Exercise data:
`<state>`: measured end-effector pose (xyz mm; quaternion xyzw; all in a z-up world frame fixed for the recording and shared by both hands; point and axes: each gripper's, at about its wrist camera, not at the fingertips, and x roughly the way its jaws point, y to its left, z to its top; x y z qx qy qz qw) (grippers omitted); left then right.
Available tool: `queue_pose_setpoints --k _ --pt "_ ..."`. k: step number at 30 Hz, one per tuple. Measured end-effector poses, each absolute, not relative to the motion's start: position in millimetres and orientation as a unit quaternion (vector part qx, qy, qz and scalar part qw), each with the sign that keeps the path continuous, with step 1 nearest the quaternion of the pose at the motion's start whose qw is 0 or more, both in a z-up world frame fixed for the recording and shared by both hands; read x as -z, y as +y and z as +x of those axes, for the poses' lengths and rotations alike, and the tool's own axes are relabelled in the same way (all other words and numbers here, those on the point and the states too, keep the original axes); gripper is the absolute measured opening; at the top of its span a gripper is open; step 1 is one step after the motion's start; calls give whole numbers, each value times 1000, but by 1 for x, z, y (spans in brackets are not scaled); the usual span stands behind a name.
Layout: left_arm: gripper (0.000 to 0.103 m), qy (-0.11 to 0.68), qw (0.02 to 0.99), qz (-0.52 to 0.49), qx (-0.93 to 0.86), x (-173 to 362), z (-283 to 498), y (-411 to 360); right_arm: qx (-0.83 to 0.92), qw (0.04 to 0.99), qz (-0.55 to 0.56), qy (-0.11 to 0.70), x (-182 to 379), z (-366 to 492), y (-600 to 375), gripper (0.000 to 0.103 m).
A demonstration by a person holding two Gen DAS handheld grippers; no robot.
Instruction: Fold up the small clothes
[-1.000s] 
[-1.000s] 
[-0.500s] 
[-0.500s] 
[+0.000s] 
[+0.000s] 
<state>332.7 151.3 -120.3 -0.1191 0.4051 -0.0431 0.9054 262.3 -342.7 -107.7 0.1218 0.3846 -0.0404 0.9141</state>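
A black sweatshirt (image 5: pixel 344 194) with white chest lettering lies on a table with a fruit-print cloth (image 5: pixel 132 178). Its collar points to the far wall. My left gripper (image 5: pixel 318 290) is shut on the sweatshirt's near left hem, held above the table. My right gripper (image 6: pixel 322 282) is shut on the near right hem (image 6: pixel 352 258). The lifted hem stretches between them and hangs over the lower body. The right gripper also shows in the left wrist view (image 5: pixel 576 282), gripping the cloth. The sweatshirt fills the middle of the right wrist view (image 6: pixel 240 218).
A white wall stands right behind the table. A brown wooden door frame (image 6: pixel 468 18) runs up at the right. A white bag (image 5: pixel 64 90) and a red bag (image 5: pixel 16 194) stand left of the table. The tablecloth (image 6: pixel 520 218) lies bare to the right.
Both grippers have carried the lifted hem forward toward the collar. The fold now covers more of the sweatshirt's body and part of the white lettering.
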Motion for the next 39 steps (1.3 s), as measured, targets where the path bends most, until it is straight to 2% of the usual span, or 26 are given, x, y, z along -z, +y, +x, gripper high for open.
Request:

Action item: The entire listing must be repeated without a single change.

Answer space:
`<state>`: measured end-effector pose (xyz mm; quaternion xyzw; all in a z-up world frame fixed for the recording and shared by both hands; point and axes: each gripper's, at about its wrist camera, not at the fingertips, and x roughly the way its jaws point, y to its left, z to its top; x y z qx qy qz qw) (grippers omitted); left then right.
Available tool: `queue_pose_setpoints --k _ --pt "_ ..."`. k: step number at 30 Hz, one per tuple. Measured end-effector poses, each absolute, not relative to the motion's start: position in millimetres and orientation as a unit quaternion (vector part qx, qy, qz and scalar part qw), each with the sign that keeps the path continuous, with step 1 nearest the quaternion of the pose at the motion's start whose qw is 0 or more, both in a z-up world frame fixed for the recording and shared by both hands; read x as -z, y as +y and z as +x of those axes, for the poses' lengths and rotations alike, and the tool's own axes are relabelled in the same way (all other words and numbers here, those on the point and the states too, keep the original axes); gripper is the absolute measured opening; at the top of its span a gripper is open; step 1 is one step after the motion's start; calls give whole numbers, each value times 1000, but by 1 for x, z, y (spans in brackets are not scaled); the usual span stands behind a name.
Layout: left_arm: gripper (0.000 to 0.103 m), qy (-0.11 to 0.68), qw (0.02 to 0.99), qz (-0.52 to 0.49), qx (-0.93 to 0.86), x (-173 to 362), z (-283 to 498), y (-411 to 360); right_arm: qx (-0.83 to 0.92), qw (0.04 to 0.99), qz (-0.55 to 0.56), qy (-0.11 to 0.70), x (-182 to 379), z (-366 to 492), y (-600 to 375), gripper (0.000 to 0.103 m).
A demonstration by a person holding two Gen DAS handheld grippers; no robot.
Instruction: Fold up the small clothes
[-1.000s] 
[-1.000s] 
[-0.500s] 
[-0.500s] 
[+0.000s] 
[+0.000s] 
<state>332.7 151.3 -120.3 -0.1191 0.4051 -0.0431 0.9054 262.3 -342.7 -107.7 0.1218 0.3846 -0.0404 0.9141</state>
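A black sweatshirt (image 5: pixel 344 194) with white chest lettering lies on a table with a fruit-print cloth (image 5: pixel 132 178). Its collar points to the far wall. My left gripper (image 5: pixel 318 290) is shut on the sweatshirt's near left hem, held above the table. My right gripper (image 6: pixel 322 282) is shut on the near right hem (image 6: pixel 352 258). The lifted hem stretches between them and hangs over the lower body. The right gripper also shows in the left wrist view (image 5: pixel 576 282), gripping the cloth. The sweatshirt fills the middle of the right wrist view (image 6: pixel 240 218).
A white wall stands right behind the table. A brown wooden door frame (image 6: pixel 468 18) runs up at the right. A white bag (image 5: pixel 64 90) and a red bag (image 5: pixel 16 194) stand left of the table. The tablecloth (image 6: pixel 520 218) lies bare to the right.
Both grippers have carried the lifted hem forward toward the collar. The fold now covers more of the sweatshirt's body and part of the white lettering.
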Motion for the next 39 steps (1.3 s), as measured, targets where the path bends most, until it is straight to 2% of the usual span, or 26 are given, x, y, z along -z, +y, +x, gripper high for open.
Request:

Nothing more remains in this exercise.